Functional parcellation of the brain into 90 regions of interest that cover the majority of cortical and subcortical gray matter. Group ICA applied to the resting-state data of 15 subjects yielded 14 ICNs of which 5 are shown in A (for all 14 ICNs, see Supplementary Fig. S2). Each ICN is thresholded to generate between 2 and 12 ROIs per ICN. When all 90 ROIs across the 14 ICNs are overlaid on a single brain image (B) the majority of cortical and subcortical gray matter is covered.
Figure 2.
Figure 2.
Subject-driven episodic memory recall drives changes in whole-brain functional connectivity. A single subject's connectivity matrix is shown for the rest scan in A. Cells colored in yellow-red indicate a positive pairwise correlation between 2 ROIs; green-blue cells indicate negative pairwise correlations. Coarse anatomic labels for each ICN are indicated along the x- and y-axes (more detailed anatomic information is available in Supplementary Table S1). Each ICN is bracketed by black bars and divided into 2–12 ROIs. The strong within-ICN correlations are evident along the diagonal. The same subject's memory state connectivity matrix is shown in B. Subtracting the rest state matrix from the memory state matrix provides the difference matrix shown in C where connectivity within the RSC/MTL network is shown to increase during the memory task. A paired-sample t-test of the state matrices across all 14 subjects (D) reveals changes in connectivity both between and within ICNs. These within-ICN changes (orange arrow) can also be detected by performing a paired-sample t-test on the individual subject ICA data (E). This analysis reveals clusters in the RSC/MTL network whose connectivity increases significantly during the memory scan compared with the rest scan.
Figure 3.
Figure 3.
Distinct across-subject patterns of whole-brain connectivity for 4 subject-driven cognitive states. For each of the 4 states, cells of interest which showed significant state-specific positive or negative correlations were included in the group-level state matrix.
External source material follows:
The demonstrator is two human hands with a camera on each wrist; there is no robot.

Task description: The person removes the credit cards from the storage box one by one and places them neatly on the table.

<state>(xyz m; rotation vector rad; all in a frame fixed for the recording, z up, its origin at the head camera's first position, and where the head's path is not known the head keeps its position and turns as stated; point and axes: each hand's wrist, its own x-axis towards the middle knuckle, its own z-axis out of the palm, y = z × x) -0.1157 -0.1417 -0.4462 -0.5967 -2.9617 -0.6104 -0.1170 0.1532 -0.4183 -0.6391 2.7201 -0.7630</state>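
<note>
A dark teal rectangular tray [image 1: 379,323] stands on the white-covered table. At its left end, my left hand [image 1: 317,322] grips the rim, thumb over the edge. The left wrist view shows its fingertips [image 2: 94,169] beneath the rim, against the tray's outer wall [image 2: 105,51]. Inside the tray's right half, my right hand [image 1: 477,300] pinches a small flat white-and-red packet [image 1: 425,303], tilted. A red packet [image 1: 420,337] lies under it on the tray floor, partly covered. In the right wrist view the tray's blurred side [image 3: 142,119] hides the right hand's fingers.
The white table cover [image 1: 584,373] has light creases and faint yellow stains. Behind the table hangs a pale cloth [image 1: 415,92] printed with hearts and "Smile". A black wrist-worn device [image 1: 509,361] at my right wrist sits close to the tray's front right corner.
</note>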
These state matrices are shown in AD. The orange arrow in B indicates strong connectivity within the RSC/MTL network in the group-level memory state matrix. In the subtraction task (D), connectivity within the IPS/Prefrontal ICN is increased (blue arrow) but the classification algorithm also highlights increased connectivity between this ICN and the basal ganglia ICN (green arrow).
Figure 4.
Figure 4.
Classification accuracy remains high with scans as short as 1 min. The classification algorithm was tested initially on the full 10-min scans but then on increasingly shorter scan lengths. In each case, the shorter scan lengths are taken from the beginning of the scan (i.e. 0.5 min refers to the first 30 s of the scan). Eleven different scan lengths from 30 s to 10 min were evaluated. The orange line refers to the overall accuracy in distinguishing all 4 states. Accuracy for individual states is shown in the other 4 colors. An accuracy of 25% reflects chance level classification. The overall accuracy remains at 80% with just 1 min of data. With scan lengths below 1 min, overall accuracy tends to decrease, though all 4 scans were identified with significant accuracy with only 30 s of data (P < 0.001).
Figure 5.
Figure 5.
Functional ROIs outperform structural ROIs. We performed classification with 112 structural ROIs from the Automated Anatomical Labeling (AAL) Atlas and 90 functional ROIs identified by ICA on resting-state data from an independent sample. Classification was performed with both sets of ROIs at 11 different scan lengths. In all comparisons, classification with functional ROIs was substantially more accurate than classification with the AAL Atlas ROIs.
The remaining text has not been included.